Subcutaneous injection of liquid and foamed polidocanol: extravasation is not responsible for skin necrosis during reticular and spider vein sclerotherapy.

机构信息

VENEX-Vein Centre, Vienna, Austria.

出版信息

J Eur Acad Dermatol Venereol. 2011 Aug;25(8):983-6. doi: 10.1111/j.1468-3083.2010.03873.x. Epub 2010 Oct 15.

Abstract

BACKGROUND

Cutaneous necrosis is one of the most annoying complications of reticular and spider vein sclerotherapy. The precise incidence of the complication is not known, although various sources reported incidence between 0.2% and 1.2%. Among a few mechanisms proposed to explain it, extravasation of the sclerosant into the perivascular tissue has been cited as the major cause.

OBJECTIVES

The aim of the experimental study in rats was to examine the potential of various concentrations and volumes of polidocanol in both liquid and foam forms to cause cutaneous necrosis after superficial subcutaneous injection.

METHODS

Twenty-four female Sprague Dawley rats were injected subcutaneously different concentrations (0.5%, 1%, 2% and 3%) of polidocanol as well as different preparations of polidocanol (liquid vs. foam) and volumes (0.1-0.5 mL).

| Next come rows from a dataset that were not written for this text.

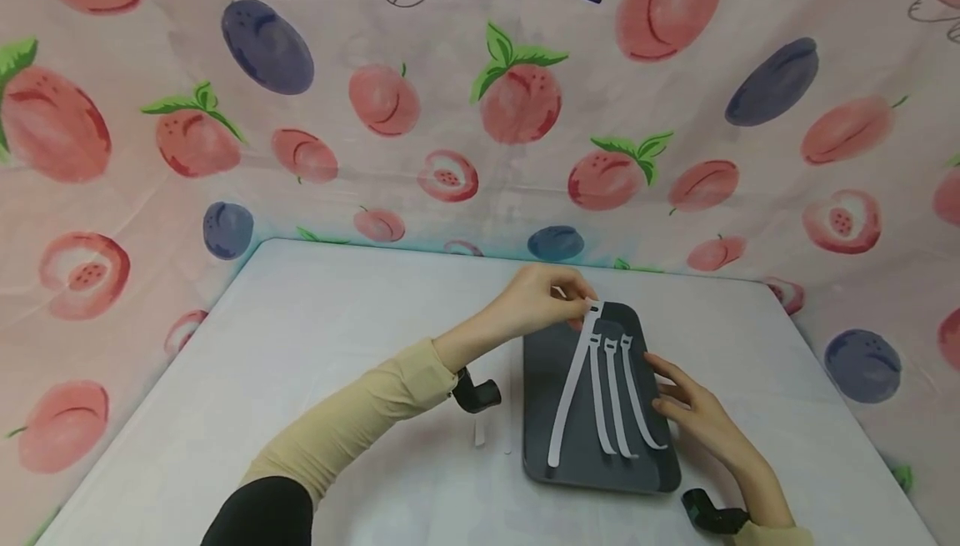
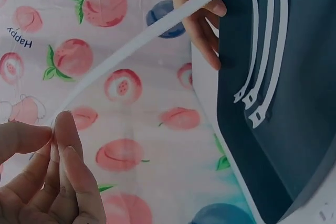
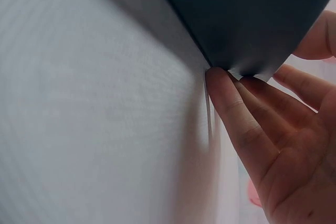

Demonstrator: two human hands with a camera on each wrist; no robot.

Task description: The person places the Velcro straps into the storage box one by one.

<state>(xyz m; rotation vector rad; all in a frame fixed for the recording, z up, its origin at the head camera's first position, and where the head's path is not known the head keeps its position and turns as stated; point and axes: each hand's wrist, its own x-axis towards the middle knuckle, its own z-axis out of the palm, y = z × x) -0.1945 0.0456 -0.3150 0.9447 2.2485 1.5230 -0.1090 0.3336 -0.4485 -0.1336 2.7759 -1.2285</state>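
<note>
A dark grey tray (image 1: 540,388) lies on the white table. Between thumb and fingertips, my left hand (image 1: 542,300) pinches a white cable strap (image 1: 572,383) by its slotted end, above the tray's far edge. In the left wrist view this strap (image 2: 152,30) stretches away from the fingertips. Three similar but shorter straps (image 1: 617,400) lie side by side in the tray, slotted heads towards the far edge. My right hand (image 1: 701,413) is at the tray's right side. Its fairly straight fingers (image 3: 244,121) touch the tray's outer wall (image 3: 231,19) in the right wrist view.
A small white scrap (image 1: 479,432) lies on the table (image 1: 375,304) left of the tray. Behind the table hangs a fruit-patterned cloth (image 1: 480,112). Black camera mounts (image 1: 476,393) sit on both wrists.
</note>
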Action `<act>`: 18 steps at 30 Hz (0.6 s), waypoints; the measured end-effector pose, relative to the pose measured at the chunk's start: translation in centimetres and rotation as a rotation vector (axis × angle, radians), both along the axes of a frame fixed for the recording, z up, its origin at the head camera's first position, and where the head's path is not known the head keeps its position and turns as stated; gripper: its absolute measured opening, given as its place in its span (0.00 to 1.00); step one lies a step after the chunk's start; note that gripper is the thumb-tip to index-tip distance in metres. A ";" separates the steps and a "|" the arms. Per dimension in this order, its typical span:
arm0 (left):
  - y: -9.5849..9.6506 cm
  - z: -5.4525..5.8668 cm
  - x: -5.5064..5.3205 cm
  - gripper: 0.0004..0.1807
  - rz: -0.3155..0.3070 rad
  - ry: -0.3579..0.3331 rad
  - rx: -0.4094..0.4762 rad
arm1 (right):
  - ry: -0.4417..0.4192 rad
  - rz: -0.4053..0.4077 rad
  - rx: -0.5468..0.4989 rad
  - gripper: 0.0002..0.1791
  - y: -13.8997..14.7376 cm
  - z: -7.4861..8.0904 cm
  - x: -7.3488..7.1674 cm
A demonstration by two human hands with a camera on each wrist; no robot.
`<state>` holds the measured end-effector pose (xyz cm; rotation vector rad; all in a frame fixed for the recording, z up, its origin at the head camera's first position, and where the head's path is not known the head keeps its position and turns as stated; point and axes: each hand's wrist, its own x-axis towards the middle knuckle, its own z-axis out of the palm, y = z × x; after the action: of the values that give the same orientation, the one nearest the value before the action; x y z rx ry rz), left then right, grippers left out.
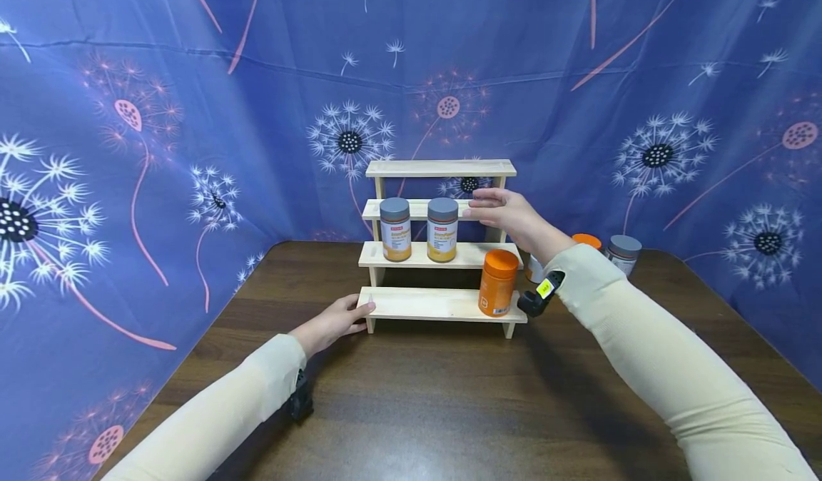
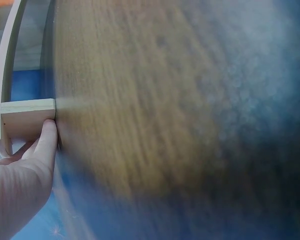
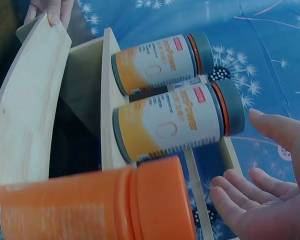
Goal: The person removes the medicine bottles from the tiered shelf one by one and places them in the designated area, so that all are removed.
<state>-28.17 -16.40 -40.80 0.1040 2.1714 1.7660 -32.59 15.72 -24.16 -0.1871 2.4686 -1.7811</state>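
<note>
A light wooden tiered rack (image 1: 424, 302) stands on the table. My left hand (image 1: 334, 322) grips the left end of its lowest step, thumb on top in the right wrist view. Two grey-lidded jars with white and yellow labels, a left jar (image 1: 395, 233) and a right jar (image 1: 442, 233), stand upright on the second step from the bottom. Beside the right jar's lid is my right hand (image 1: 507, 217), fingers extended and holding nothing; a gap separates them in the right wrist view (image 3: 270, 190). An orange jar (image 1: 497, 285) stands at the right end of the lowest step.
Behind my right forearm, an orange-lidded jar (image 1: 587, 240) and a grey-lidded jar (image 1: 623, 252) stand on the dark wooden table (image 1: 417, 402), partly hidden by the sleeve. A blue dandelion-print cloth (image 1: 552, 131) hangs close behind the rack.
</note>
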 end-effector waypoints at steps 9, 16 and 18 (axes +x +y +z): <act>0.0 -0.1 0.0 0.30 0.001 0.005 0.004 | -0.018 0.030 -0.011 0.39 -1.7 -0.4 0.0; -0.1 -0.1 0.0 0.30 0.001 0.010 -0.007 | -0.037 0.037 0.001 0.41 -2.9 -0.7 -0.2; -0.1 -0.1 0.0 0.30 0.002 0.009 -0.007 | -0.043 0.039 0.009 0.42 -3.2 -0.7 -0.2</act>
<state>-28.19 -16.55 -40.88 0.1091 2.1849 1.7618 -32.79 12.47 -24.87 -0.1926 2.4262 -1.7401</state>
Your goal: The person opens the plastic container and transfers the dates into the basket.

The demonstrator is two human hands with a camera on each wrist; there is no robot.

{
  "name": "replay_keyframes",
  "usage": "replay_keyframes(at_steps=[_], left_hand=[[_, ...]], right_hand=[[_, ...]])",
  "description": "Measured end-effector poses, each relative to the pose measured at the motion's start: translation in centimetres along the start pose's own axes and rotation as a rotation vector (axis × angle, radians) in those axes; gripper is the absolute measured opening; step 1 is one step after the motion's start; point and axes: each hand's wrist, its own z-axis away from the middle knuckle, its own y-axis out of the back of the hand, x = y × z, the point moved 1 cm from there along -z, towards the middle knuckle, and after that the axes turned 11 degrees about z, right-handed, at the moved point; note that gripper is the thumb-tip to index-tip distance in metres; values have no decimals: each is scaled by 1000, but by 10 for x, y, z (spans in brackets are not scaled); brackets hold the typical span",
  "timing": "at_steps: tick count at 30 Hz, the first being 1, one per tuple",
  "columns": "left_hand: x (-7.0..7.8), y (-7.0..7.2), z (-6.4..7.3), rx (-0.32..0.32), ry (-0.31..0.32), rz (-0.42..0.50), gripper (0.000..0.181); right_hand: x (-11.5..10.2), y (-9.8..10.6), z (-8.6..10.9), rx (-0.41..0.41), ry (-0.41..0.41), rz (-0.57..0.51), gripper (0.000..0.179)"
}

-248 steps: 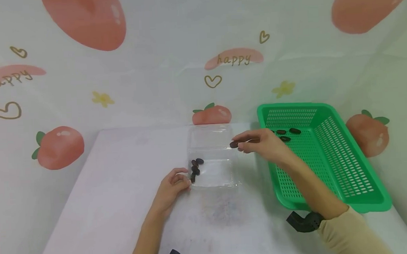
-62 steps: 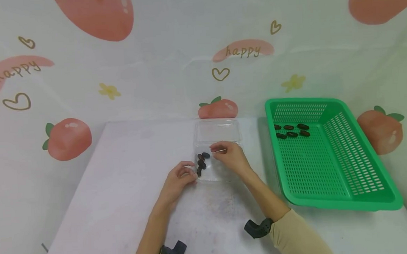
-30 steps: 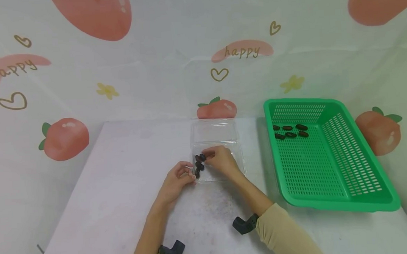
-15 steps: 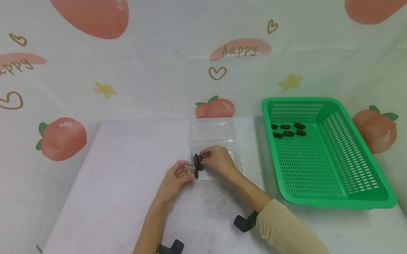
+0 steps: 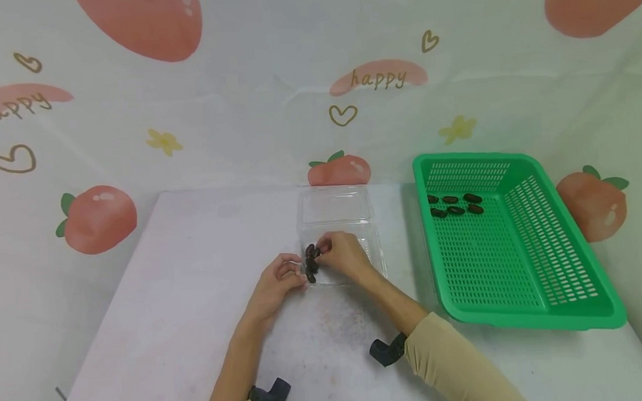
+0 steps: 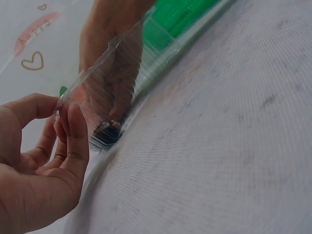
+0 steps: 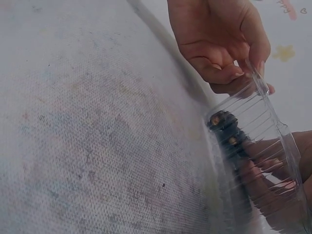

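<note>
- The step in hand looked like settling the dark dates [image 5: 310,264] along the left side of the clear plastic box [image 5: 375,246]; the next move seemed to call for light fingertips and a steadied box.
- The left hand [image 5: 276,280] pinched the box's left edge, towards its near corner; the right hand [image 5: 345,256] reached inside with bent fingers touching the dates (whether they gripped one, I could not tell).
- In the box: apparently five dates, bunched and touching; overlap and fingertips left that count unsure.
- In the green basket [image 5: 490,259]: six basket dates [image 5: 455,210] in view, two rows of three near its far left; its left wall may have hidden more.
- One box, its one lid [image 5: 334,209] folded back; one basket, apart, to the right.
</note>
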Motion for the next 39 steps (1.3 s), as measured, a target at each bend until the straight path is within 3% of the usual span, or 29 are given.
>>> replay_keyframes(at_steps=[14, 39], left_hand=[[0, 0, 0, -37, -19, 26, 43], [0, 3, 0, -15, -1, 15, 39]], right_hand=[[0, 11, 6, 11, -15, -101, 16], [-18, 98, 28, -41, 34, -318, 19]])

The animals were sacrificed 10 days after injections and biopsy specimens were obtained.

RESULTS

Cutaneous necrosis was not seen at volumes <0.5 mL regardless of the concentration or form of polidocanol injected. Foam preparation was shown to be less potent in inducing necrosis with a minimal strength being 2% in comparison with the liquid form where 1% was sufficient to produce overt cutaneous necrosis.

CONCLUSIONS

This experimental study shows that extravasation of polidocal in usual circumstances of sclerotherapy of spider and reticular veins cannot be a significant cause of cutaneous necrosis rarely observed in this setting. It is particularly true for the foamed polidocanol where 1% strength seems safe if injected extravascularly in volumes up to 0.5 mL.

摘要

背景

皮肤坏死是网状和蜘蛛静脉硬化疗法最令人烦恼的并发症之一。尽管各种来源报道的发生率在 0.2%至 1.2%之间,但确切的发生率尚不清楚。在提出的几种解释该并发症的机制中,硬化剂外渗到血管周围组织被认为是主要原因。

目的

本实验研究旨在检查不同浓度和体积的聚多卡醇溶液和泡沫形式在皮下浅层注射后是否会导致皮肤坏死。

方法

24 只雌性 Sprague Dawley 大鼠皮下注射不同浓度(0.5%、1%、2%和 3%)的聚多卡醇以及不同形式的聚多卡醇(液体与泡沫)和体积(0.1-0.5 mL)。注射后 10 天处死动物并获取活检标本。

结果

无论注射的聚多卡醇浓度或形式如何,体积 <0.5 mL 均未出现皮肤坏死。与液体形式相比,泡沫制剂的致坏死能力较弱,最小强度为 2%,而液体形式中 1%即可导致明显的皮肤坏死。

结论

本实验研究表明,在蜘蛛状和网状静脉硬化治疗的常见情况下,聚多卡醇外渗不太可能是这种情况下很少观察到的皮肤坏死的重要原因。对于泡沫形式的聚多卡醇尤其如此,如果在 0.5 mL 体积内血管外注射,1%的浓度似乎是安全的。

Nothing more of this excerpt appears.